Dem stehen aber 52 Millionen neu geschaffene Vollzeit-Arbeitsplätze gegenüber – mithin ein Nettozuwachs von 24,3 Millionen Stellen. Und in diesen Zahlen sind Arbeitsplätze in Bereichen wie Wasserstoff-Erzeugung und –Speicherung, Elektromobilität, elektrische Heizung und Kühlung noch nicht einmal eingerechnet. Nur stark von der Erdölproduktion abhängige Staaten wie Algerien, Angola, Irak, Kuwait, Libyen, Nigeria, Qatar und Saudi-Arabien würden von einem Netto-Verlust getroffen. Die jährlichen Einnahmen aus der regenerativen Energieerzeugung würden gleichzeitig bei 2,06 Billionen Dollar liegen. Darüber hinaus würden Umweltschäden von mindestens 4,6 Billionen Dollar pro Jahr vermieden. Man sieht: Ein „Weiter-so“ käme uns in mehrfacher Hinsicht teuer zu stehen.
Nachsatz: Den Befürwortern einer Energiewende wird gern Dogmatismus und ideologische Verblendung nachgesagt.

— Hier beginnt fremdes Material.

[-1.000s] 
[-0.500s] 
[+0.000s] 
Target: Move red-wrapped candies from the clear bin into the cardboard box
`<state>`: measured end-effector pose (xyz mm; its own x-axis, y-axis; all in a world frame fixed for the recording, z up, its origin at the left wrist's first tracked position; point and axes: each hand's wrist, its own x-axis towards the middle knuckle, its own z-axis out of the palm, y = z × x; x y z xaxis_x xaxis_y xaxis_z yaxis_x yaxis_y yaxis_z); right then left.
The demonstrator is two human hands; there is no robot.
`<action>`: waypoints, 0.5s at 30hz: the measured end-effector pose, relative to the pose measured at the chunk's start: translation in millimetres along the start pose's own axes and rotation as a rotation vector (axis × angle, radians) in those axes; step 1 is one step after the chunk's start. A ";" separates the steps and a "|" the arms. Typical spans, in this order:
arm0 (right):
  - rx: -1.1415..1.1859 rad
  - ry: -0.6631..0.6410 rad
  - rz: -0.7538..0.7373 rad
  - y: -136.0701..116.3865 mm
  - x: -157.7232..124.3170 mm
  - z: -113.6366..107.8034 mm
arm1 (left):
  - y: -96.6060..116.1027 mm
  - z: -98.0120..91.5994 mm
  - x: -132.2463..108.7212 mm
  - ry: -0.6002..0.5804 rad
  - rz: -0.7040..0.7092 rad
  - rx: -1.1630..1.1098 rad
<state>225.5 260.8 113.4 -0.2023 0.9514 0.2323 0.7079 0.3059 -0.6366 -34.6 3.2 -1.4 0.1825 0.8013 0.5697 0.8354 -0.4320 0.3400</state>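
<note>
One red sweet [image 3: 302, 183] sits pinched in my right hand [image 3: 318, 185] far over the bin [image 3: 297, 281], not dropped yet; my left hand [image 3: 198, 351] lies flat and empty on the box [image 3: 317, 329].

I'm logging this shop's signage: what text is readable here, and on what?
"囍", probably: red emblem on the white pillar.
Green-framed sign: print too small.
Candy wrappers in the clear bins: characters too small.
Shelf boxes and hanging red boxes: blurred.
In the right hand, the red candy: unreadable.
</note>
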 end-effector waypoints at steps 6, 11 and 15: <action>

Wer angesichts der Stanford-Zahlen – zum Beispiel in Koalitionsverhandlungen – Beschlüsse fasst, die geeignet sind, den schnellen Ausbau der erneuerbaren Energien zu bremsen, muss sich ernsthaft fragen lassen, wer denn hier ideologisch verblendet an untauglichen und unwirtschaftlichen Lösungen der Vergangenheit festhalten will.